Even though the expression of PON1 is negatively correlated with tumor recurrence, metastasis, and invasion, we did not define it as a tumor suppressor. The PON1 gene encodes an enzyme that can be released from normal liver cells into the blood circulation and is of great antioxidant significance [36, 37]. According to our pathway detection results, PON1 downregulation may not directly affect the invasiveness and metastasis of tumor cells as PON1 is located downstream of cancer-related biological processes. In our view, PON1 downregulation in HCC might be induced by losing the original function of normal liver cells in PON1 secretion. In GSEA analysis, the results indicated that several carcinogenesis-related pathways were enriched by varying degrees by PON1, including the p53 downstream pathway, gap junction, cell cycle, apoptosis, and DNA replication. Therefore, PON1 downregulation might be increased by complicated internal mechanisms related to cell division, proliferation, and migration, which could also explain why the expression of PON1 was related to tumor recurrence and clinical outcomes. However, a decrease in PON1 might still cause changes in tumor cells, especially tumor-derived inflammation, autophagy, and apoptosis [38, 39]. However, we still need more experimental evidence to prove our conclusions from sequencing data and pathological results. In addition, further detection of these mechanisms will be very necessary.
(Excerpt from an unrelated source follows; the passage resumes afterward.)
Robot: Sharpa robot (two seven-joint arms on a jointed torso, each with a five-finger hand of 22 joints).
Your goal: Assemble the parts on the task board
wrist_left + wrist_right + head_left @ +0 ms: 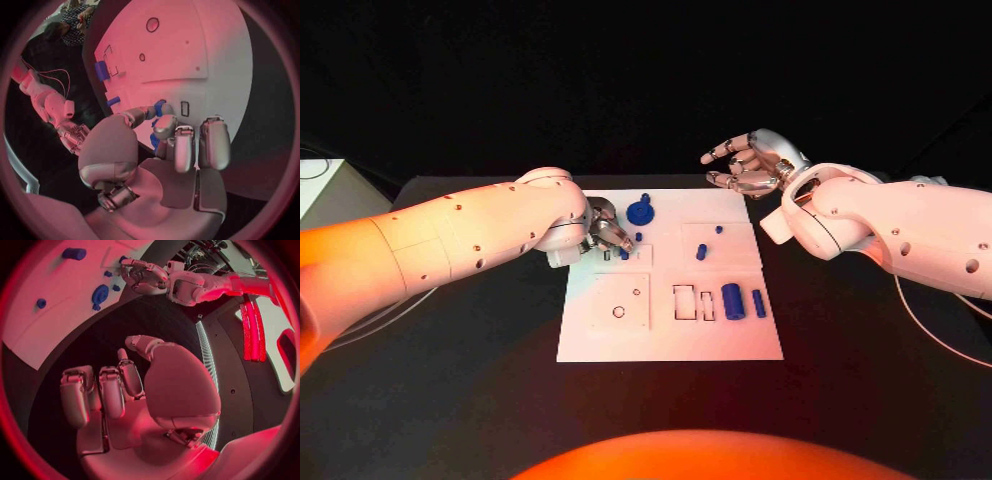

In recent years, next-generation sequencing (NGS) use has gradually increased [40, 41]. However, NGS in tumors is still based on tissue obtained from surgical resection, which limits the clinical application of this method. Although some novel test methods, including sequencing of tumor-derived circulating DNA and exosomes in the blood, have been discovered, their practicability still needs to be validated [42,43,44]. Noninvasive methods, including blood tests, are still very important. Published research has shown that PON1 is an enzyme that is mainly synthesized in the liver and released into the circulatory system [45, 46]. The expression of PON1 is mainly affected by liver cells, and the use of PON1 in a predictive model may reduce other possible interference factors. Therefore, we built a PON1-related nomogram with a Cox proportional hazards regression to investigate 5-year patient survival. In our model, PON1 gene expression was quantified and served as an indicator to promote its specificity. Compared with conventional clinical indicators, our nomogram exhibited excellent prediction accuracy and effectiveness. However, the limitation of our model is that we did not examine serum PON1 levels or use them as a variable. The model will be more useful if serum PON1 levels are tested and used as a variable.

Conclusions

In summary, we performed a comprehensive analysis of the prognostic value of PON1. We discovered that PON1 downregulation indicates a high recurrence rate and poor outcomes. We also provided a nomogram to use PON1 in clinical applications. We supplied a more accurate plan than conventional methods for predicting prognosis.